(How to complete this task)
Copying rule for the data below: pictures stay out, and only the lines from the one with "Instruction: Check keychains" down to the one with "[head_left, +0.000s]", inclusive, are repeated exactly.

(Collected data)
┄┄┄┄┄┄┄┄┄┄

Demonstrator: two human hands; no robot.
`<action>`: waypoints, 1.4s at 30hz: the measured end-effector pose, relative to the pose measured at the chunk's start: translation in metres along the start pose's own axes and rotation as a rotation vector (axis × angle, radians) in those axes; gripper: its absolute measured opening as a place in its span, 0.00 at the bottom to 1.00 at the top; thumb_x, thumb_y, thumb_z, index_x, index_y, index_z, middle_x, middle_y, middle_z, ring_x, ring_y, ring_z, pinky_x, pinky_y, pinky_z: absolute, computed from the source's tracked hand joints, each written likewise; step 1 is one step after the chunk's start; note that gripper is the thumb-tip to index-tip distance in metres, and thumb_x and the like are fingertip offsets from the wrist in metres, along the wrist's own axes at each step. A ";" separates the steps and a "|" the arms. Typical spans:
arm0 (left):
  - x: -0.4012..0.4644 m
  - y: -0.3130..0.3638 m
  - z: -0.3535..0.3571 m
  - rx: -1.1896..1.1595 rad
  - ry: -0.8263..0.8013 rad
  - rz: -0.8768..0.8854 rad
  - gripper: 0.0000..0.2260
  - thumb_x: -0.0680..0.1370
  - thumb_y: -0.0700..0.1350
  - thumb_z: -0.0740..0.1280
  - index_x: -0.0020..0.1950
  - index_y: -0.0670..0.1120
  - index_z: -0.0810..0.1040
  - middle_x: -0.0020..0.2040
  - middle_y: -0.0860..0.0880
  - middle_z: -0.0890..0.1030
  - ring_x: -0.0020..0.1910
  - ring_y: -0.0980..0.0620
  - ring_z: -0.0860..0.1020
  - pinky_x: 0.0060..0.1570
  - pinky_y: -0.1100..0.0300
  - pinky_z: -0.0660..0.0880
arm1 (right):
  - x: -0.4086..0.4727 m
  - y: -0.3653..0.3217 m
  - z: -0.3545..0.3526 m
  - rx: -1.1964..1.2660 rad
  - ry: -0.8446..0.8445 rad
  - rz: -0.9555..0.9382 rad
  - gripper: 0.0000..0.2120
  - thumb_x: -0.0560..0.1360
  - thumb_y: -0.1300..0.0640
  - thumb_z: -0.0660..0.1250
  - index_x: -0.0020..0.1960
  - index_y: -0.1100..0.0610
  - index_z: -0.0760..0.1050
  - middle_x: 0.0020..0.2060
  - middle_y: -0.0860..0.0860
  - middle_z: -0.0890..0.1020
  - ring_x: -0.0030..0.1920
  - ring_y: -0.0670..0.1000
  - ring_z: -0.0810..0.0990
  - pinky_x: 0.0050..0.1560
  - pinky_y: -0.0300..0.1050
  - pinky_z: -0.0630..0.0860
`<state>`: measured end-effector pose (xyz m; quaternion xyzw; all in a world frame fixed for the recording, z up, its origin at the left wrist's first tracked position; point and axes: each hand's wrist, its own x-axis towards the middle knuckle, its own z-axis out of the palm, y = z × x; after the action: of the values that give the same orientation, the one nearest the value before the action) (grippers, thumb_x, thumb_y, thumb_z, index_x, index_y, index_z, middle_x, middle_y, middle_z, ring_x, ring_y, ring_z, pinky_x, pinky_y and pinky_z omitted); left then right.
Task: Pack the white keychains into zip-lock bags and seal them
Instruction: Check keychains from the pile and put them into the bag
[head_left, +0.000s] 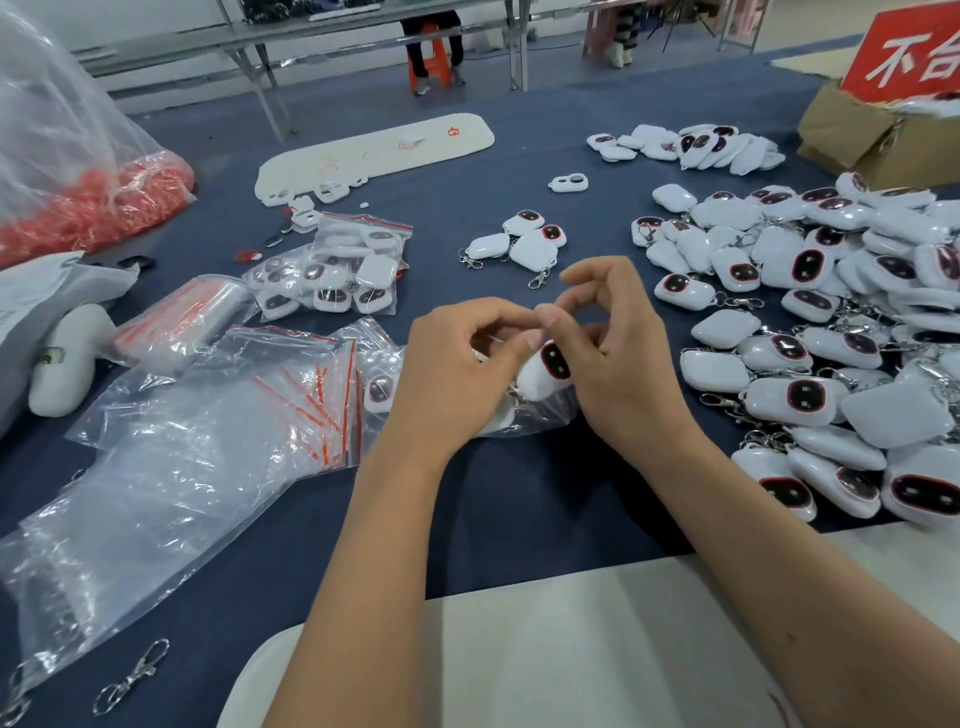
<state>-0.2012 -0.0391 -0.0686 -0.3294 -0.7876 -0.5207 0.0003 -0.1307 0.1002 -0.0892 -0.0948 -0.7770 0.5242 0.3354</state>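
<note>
While both hands are meeting over the middle of the blue worktop (509, 519), I am seeing the left hand (457, 374) curling its fingers and pinching the top edge of a zip-lock bag (540, 410), and the right hand (618, 353) pinching the same edge with thumb and forefinger, other fingers lifting loosely. One white keychain (545, 371) is sitting inside that bag between the hands. A heap of keychains (831, 332) is lying to the right, empty bags (208, 447) to the left
</note>
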 end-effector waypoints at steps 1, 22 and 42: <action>0.000 0.000 -0.001 -0.028 -0.020 -0.009 0.05 0.78 0.40 0.74 0.51 0.47 0.87 0.41 0.55 0.86 0.42 0.55 0.83 0.43 0.63 0.76 | 0.001 0.001 -0.001 0.023 0.030 0.029 0.11 0.81 0.54 0.72 0.59 0.54 0.73 0.42 0.42 0.81 0.35 0.48 0.82 0.40 0.45 0.80; 0.000 -0.004 -0.002 -0.316 -0.023 -0.182 0.06 0.74 0.35 0.78 0.49 0.41 0.86 0.42 0.40 0.86 0.38 0.46 0.84 0.41 0.53 0.84 | 0.007 0.006 -0.001 0.287 0.037 0.241 0.16 0.85 0.51 0.66 0.44 0.60 0.82 0.34 0.48 0.84 0.34 0.47 0.81 0.36 0.43 0.79; 0.001 -0.009 -0.003 -0.342 0.077 -0.177 0.05 0.76 0.37 0.76 0.50 0.43 0.85 0.45 0.42 0.87 0.44 0.46 0.84 0.51 0.44 0.84 | 0.003 0.002 -0.003 0.278 -0.176 0.132 0.09 0.84 0.61 0.66 0.50 0.57 0.86 0.36 0.47 0.86 0.35 0.43 0.79 0.36 0.36 0.76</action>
<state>-0.2079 -0.0429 -0.0741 -0.2339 -0.7130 -0.6571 -0.0715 -0.1319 0.1047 -0.0890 -0.0521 -0.7154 0.6539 0.2407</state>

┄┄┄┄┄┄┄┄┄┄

(Your response)
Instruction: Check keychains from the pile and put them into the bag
[head_left, +0.000s] 

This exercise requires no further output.